(What you need to do)
All of the data is to be copied word for word.

(Raw data)
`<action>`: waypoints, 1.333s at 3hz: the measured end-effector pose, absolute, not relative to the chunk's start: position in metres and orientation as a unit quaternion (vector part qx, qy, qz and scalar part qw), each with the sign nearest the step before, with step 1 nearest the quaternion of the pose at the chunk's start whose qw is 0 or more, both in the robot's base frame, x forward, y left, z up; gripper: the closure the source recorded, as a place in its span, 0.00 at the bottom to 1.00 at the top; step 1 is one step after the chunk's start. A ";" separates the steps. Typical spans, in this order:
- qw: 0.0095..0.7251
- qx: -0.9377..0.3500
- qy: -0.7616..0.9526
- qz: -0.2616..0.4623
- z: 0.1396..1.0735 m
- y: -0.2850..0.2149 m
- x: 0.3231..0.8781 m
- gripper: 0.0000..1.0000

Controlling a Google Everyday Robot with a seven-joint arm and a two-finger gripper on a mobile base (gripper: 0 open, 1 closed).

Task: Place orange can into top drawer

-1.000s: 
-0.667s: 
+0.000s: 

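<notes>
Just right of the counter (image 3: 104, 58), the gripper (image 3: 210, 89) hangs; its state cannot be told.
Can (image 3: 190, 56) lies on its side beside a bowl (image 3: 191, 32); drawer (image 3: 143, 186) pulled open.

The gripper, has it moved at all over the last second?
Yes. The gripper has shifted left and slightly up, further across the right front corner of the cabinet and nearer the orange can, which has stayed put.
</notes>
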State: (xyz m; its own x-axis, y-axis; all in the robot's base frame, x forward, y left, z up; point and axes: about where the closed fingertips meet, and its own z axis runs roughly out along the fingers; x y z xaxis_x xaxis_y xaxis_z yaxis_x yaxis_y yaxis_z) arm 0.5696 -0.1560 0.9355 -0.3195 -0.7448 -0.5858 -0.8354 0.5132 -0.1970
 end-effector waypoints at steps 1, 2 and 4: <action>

(Result)
`<action>`: waypoints, 1.333s at 3hz: the measured end-effector pose, absolute, not relative to the chunk's start: position in metres and orientation as a unit quaternion (vector part qx, qy, qz and scalar part qw), each with the sign nearest the step before, with step 1 nearest the quaternion of the pose at the chunk's start whose qw is 0 or more, both in the robot's base frame, x forward, y left, z up; gripper: the closure the source recorded, as a place in its span, 0.00 at the bottom to 1.00 at the top; step 1 is one step after the chunk's start. A ";" separates the steps. Typical spans, in this order:
- qw: 0.0095..0.7251
- qx: -0.9377..0.3500
- qy: -0.7616..0.9526
- qz: -0.2616..0.4623
- z: 0.1396..1.0735 m
- y: -0.2850..0.2149 m
- x: 0.3231..0.8781 m
- gripper: 0.0000..1.0000

Controlling a Google Everyday Robot with a seven-joint arm and a two-finger gripper on a mobile base (gripper: 0 open, 1 closed).

Task: Place orange can into top drawer

-1.000s: 
-0.667s: 
+0.000s: 

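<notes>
Just right of the counter (image 3: 104, 58), the gripper (image 3: 210, 89) hangs; its state cannot be told.
Can (image 3: 190, 56) lies on its side beside a bowl (image 3: 191, 32); drawer (image 3: 143, 186) pulled open.

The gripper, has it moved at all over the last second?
Yes. The gripper has shifted left and slightly up, further across the right front corner of the cabinet and nearer the orange can, which has stayed put.
</notes>
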State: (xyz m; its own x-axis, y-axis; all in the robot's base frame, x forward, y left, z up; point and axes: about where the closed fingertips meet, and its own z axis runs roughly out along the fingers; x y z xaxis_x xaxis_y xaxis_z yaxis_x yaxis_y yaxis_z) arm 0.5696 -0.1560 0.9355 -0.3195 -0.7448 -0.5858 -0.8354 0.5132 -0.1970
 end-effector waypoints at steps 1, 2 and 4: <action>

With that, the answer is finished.